C++ API Exception (CPP/c10::Error) when using nearest_cuda

Hi,
I’m trying to use the C++ API of pytorch_cluster in conjunction with the LibTorch C++ API. I managed to build and install the former WITH_CUDA=ON and tried to reproduce the nearest example below:

#include <torch/torch.h>
#include <torchcluster/cluster.h>

int main() {
    std::cout << torch::cuda::is_available() << std::endl;
    torch::Device device(torch::kCUDA);
    auto options = torch::TensorOptions()
        .dtype(torch::kFloat16)
        .layout(torch::kStrided)
        .device(device)
        .requires_grad(false);
    auto x = torch::tensor({{-1, -1}, {-1, 1}, {1, -1}, {1, 1}}, options);
    auto batch_x = torch::tensor({0, 0, 0, 0}, options);
    auto y = torch::tensor({{-1, 0}, {1, 0}}, options);
    auto batch_y = torch::tensor({0, 0}, options);
    auto cluster = nearest(x, y, batch_x, batch_y);
    std::cout << cluster << std::endl;
    return 0;
}

Reaching the nearest function (which calls nearest_cuda), I get the following exception error:

Exception has occurred: CPP/c10::Error
Unhandled exception at 0x00007FFC29FBCD29 in TorchExample.exe: Microsoft C++ exception: c10::Error at memory location 0x000000125A1DEDC0.
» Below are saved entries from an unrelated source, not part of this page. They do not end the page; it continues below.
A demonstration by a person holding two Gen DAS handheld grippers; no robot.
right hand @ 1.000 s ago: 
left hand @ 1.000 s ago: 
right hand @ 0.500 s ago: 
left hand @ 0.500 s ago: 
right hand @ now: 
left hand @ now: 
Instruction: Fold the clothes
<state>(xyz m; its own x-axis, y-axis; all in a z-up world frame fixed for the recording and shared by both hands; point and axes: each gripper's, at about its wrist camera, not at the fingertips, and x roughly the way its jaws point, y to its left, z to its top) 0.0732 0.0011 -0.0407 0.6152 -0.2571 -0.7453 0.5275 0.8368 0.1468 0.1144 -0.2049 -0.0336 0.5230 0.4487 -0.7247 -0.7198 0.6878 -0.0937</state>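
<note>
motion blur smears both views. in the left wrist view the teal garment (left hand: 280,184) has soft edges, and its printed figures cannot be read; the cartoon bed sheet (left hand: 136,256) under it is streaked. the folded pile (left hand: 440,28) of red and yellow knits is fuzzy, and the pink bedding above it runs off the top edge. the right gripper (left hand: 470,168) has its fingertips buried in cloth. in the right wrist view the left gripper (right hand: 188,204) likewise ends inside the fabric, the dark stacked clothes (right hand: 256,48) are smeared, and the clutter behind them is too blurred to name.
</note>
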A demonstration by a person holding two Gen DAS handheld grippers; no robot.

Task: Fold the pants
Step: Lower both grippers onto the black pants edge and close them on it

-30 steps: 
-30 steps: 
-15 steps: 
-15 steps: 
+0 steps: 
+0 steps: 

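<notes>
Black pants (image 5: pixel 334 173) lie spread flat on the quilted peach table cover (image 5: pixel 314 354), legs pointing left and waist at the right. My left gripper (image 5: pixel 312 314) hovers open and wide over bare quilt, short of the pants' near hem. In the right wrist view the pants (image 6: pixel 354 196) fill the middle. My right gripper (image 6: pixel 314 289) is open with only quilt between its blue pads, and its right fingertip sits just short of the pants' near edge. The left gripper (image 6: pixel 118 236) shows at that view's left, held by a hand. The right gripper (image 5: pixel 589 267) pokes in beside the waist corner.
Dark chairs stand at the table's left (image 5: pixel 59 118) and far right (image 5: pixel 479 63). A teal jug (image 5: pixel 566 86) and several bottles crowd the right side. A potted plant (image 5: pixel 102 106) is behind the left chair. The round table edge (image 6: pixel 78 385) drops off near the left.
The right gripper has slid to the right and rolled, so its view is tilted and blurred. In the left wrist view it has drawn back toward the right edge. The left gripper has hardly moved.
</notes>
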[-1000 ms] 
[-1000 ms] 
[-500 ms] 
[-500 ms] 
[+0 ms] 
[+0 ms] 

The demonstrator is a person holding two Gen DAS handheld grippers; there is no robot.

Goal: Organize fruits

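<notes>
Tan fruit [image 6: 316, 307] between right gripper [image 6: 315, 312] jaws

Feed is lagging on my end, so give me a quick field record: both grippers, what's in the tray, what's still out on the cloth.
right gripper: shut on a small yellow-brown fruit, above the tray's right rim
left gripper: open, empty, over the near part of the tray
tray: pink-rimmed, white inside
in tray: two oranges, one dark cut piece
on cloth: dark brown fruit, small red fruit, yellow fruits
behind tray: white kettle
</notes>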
Precisely, the error occurs when invoking AT_DISPATCH_FLOATING_TYPES_AND.

Environment:

  • OS: Windows 10 Pro
  • Torch C++ installation: libtorch-win-shared-with-deps-1.13.1+cu117
  • Compiler: Microsoft (R) C/C++ Optimizing Compiler Version 19.29.30147 for x64
  • Build variant: RelWithDebInfo
  • Torch Cluster built from 1.6.1 stable release

I’m sure that the torch_cluster build links correctly to the LibTorch. I’ve already, successfully, used LibTorch alone with CUDA (including autograd functionalities), but cannot tell weather this is fully related to torch_cluster.

Any thoughts?

Thank you in advance

Based on the error message these errors could be raised if some objects were not moved to the GPU as described e.g. here. However, the actual error message in Windows doesn’t point to the failing operation. Are you able to reproduce the issue on Linux?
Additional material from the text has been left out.